StoryScope: Investigating idiosyncrasies in AI fiction

Paper · arXiv 2604.03136
Co-Writing and CollaborationNLP and LinguisticsLLM Evaluations and BenchmarksLLM Failure Modes

As AI-generated fiction becomes increasingly prevalent, questions of authorship and originality are becoming central to how written work is evaluated. While most existing work in this space focuses on identifying surface-level signatures of AI writing (e.g., word choice, syntactic structure), we ask instead whether AI-generated stories can be distinguished from human ones without relying on stylistic signals, focusing on discourse-level narrative choices such as character agency and chronological discontinuity. We propose StoryScope, a pipeline that automatically induces a fine-grained, interpretable feature space of discourse-level narrative features across 10 dimensions (e.g., plot, agents, temporal structure). We apply StoryScope to a parallel corpus of 10,272 writing prompts, each written by a human author and five LLMs (Claude, DeepSeek, Gemini, GPT, and Kimi), yielding 61,608 stories, each ~5,000 words, and 304 extracted features per story. Narrative features alone achieve 93.2% macro-F1 for human vs. AI detection and 68.4% macro-F1 for six-way authorship attribution, retaining over 97% of the performance of models that include stylistic cues. A compact set of 30 core narrative features captures much of this signal: AI stories over-explain themes and favor tidy, single-track plots while human stories frame protagonist' choices as more morally ambiguous and have increased temporal complexity (e.g., flashbacks, nonlinear structure). Per-model fingerprint features enable six-way attribution: for example, Claude produces notably flat event escalation, GPT over-indexes on dream sequences, and Gemini defaults to external character description. We find that AI-generated stories cluster in a shared region of narrative space, while human-authored stories exhibit greater diversity.

AI fiction is already under our noses. In March 2026, Hachette, a major publishing house, pulled the horror novel Shy Girl after it was flagged as ~78% AI-generated, the first commercially published novel canceled over AI allegations. Nearly 20% of a sample of 14,000 self-published Amazon novels were flagged by Pangram as largely AI-generated, a figure that jumped 41% year-over-year. Overall, readers are increasingly being misled into purchasing AI-generated books attributed to human authors. If authors are unwilling to self-disclose AI usage, how can we address this issue? At first glance, this appears to be a detection problem: can we determine whether a given story was written by human or machine? Existing AI detectors primarily rely on stylistic signals such as word choice and sentence structure, and for good reason: these cues are highly discriminatory. AI-generated text systematically overuses em-dashes, words like "delve" and "tapestry," and other surface-level patterns that even simple classifiers detect reliably. That said, AI style is increasingly fleeting: GPT 5.4 significantly reduced em-dash usage, and fine-tuning to mimic human style drops AI detection rates on creative writing from 97% to 3%. Discourse-level narrative features are far harder to "humanize," as changing them requires significant structural rewrites rather than simple post-hoc edits.
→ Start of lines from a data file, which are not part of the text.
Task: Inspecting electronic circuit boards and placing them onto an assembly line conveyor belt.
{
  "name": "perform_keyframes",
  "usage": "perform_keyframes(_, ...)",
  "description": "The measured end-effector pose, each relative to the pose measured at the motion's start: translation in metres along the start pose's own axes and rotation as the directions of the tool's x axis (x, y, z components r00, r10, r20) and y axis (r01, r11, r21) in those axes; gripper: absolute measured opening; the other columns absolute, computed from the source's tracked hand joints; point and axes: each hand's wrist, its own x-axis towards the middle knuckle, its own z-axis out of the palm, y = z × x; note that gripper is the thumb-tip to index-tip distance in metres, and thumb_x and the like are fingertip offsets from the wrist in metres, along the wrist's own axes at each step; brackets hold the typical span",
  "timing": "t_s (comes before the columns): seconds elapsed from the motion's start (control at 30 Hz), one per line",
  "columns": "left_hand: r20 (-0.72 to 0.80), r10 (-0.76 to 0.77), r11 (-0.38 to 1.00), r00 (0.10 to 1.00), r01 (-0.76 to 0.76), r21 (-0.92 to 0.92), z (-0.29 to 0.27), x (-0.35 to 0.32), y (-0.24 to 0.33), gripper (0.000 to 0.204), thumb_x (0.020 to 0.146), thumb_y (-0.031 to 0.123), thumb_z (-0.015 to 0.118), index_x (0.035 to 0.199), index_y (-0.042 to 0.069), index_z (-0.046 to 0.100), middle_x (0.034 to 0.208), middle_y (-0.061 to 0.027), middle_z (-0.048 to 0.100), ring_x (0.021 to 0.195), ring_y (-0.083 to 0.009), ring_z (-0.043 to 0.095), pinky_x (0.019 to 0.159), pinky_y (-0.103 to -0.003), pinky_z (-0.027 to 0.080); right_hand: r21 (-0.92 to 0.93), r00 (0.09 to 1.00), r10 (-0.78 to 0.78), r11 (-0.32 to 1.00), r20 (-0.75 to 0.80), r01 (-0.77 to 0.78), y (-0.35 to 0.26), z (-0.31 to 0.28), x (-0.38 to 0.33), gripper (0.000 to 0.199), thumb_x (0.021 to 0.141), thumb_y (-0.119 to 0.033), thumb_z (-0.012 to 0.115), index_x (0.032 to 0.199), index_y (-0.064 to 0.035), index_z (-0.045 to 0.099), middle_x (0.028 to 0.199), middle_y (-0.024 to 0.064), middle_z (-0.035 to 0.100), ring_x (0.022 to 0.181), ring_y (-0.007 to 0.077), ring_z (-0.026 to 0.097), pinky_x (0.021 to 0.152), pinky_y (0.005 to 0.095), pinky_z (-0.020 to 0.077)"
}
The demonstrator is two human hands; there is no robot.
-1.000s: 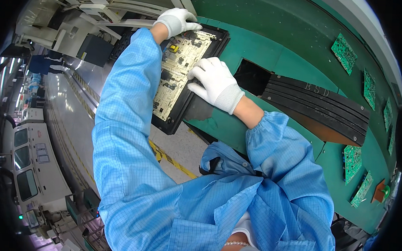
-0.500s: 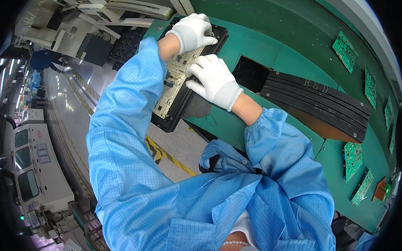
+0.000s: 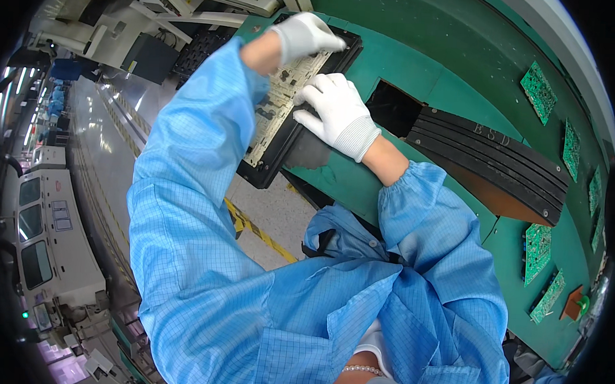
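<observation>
at the far left a row of pale grey machine cabinets with dark windows lines a glossy grey floor aisle, which runs open and bare into the distance; a yellow-and-black striped line marks the floor just short of the counter's near edge. the left hand, in a white knit glove, curls over the far top edge of a black rectangular tray, fingers closed on that rim. the tray is tilted up on its long side, its lower corner overhanging the counter edge above the floor. a pale yellow circuit board, flat and studded with small dark parts, lies inside the tray. the right hand, also white-gloved, rests flat with fingers spread against the tray's right rim and the board's edge. the green counter is smooth and matte, with a dark square opening just right of that hand. further right lies a stack of thin black curved-looking trays, edges stepped. small green circuit boards sit well apart along the counter's far and right borders.
</observation>
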Motion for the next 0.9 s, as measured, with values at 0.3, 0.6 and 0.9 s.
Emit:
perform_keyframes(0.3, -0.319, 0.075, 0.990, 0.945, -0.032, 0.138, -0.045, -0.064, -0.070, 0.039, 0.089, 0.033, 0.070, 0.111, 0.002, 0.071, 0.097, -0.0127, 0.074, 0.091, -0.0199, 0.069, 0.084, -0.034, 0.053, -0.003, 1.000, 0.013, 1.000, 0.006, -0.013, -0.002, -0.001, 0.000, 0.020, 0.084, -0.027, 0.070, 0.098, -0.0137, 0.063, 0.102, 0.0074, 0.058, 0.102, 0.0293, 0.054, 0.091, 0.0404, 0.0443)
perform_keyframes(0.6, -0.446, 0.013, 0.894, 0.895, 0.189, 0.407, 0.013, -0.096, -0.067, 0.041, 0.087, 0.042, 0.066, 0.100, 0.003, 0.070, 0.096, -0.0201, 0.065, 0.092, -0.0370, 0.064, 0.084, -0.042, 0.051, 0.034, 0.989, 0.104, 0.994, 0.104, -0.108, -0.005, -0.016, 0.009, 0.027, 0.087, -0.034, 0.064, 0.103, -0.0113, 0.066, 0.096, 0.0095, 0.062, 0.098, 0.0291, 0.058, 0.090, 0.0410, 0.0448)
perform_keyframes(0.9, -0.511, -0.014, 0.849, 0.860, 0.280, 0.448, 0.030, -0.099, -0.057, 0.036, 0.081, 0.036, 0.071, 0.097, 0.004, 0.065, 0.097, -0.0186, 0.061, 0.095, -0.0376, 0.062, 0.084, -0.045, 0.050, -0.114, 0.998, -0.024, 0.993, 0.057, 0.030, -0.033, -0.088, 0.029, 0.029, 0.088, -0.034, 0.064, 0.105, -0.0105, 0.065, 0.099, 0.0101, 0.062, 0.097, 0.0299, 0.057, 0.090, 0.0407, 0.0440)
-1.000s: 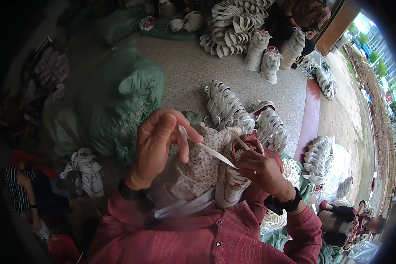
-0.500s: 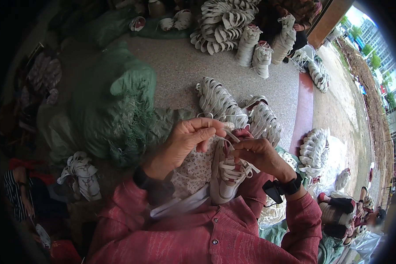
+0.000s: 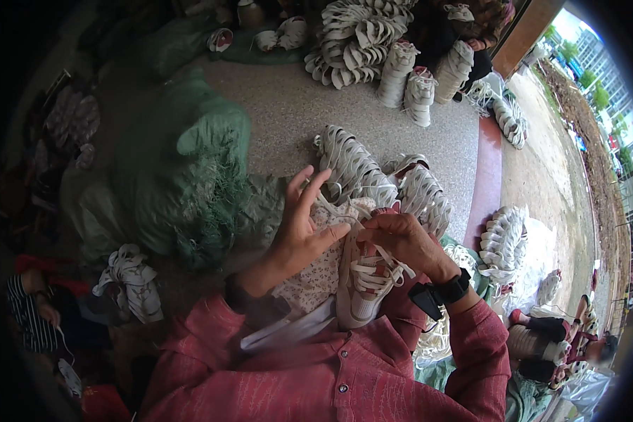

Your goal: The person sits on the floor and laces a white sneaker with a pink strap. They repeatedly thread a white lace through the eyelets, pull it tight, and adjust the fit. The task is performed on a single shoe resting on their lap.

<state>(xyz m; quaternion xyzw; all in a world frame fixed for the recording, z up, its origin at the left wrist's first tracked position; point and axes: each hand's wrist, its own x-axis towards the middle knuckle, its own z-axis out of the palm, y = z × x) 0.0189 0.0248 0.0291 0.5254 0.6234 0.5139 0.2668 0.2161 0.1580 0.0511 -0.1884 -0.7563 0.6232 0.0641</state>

As AI seeps into the writing industry, the question of what constitutes original work shifts from how a story is written to how it is conceived. Settled U.S. legal precedent requires that protected works show a minimal degree of originality; recent guidance from the U.S. Copyright Office clarifies that eligibility depends on sufficient human creative control. To measure this, we use statistical rarity in a feature space of narrative decisions as a proxy for originality, where less common combinations reflect the broader notion of originality invoked by Torrance and copyright law. We hypothesize that humans and AI models make systematically distinct narrative choices, and that these differences persist even when stylistic cues are removed.

Our results suggest that the narrative choices underlying AI-generated fiction are distinguishable from those of human authors, even when surface style is removed. Because these features reflect structural decisions rather than writing style, they may prove more durable as models continue to evolve. When we represent each story as a vector of narrative features, the five AI models occupy a tight cluster that is well-separated from human stories, showing that AI models have converged on a shared narrative space that is systematically separated from human storytelling, and that these changes remain after editing stories for style. Human stories are, on average, rarer in narrative feature space. Each model also exhibits a unique narrative "fingerprint": a set of features on which it diverges from the other AI sources and enables fine-grained attribution.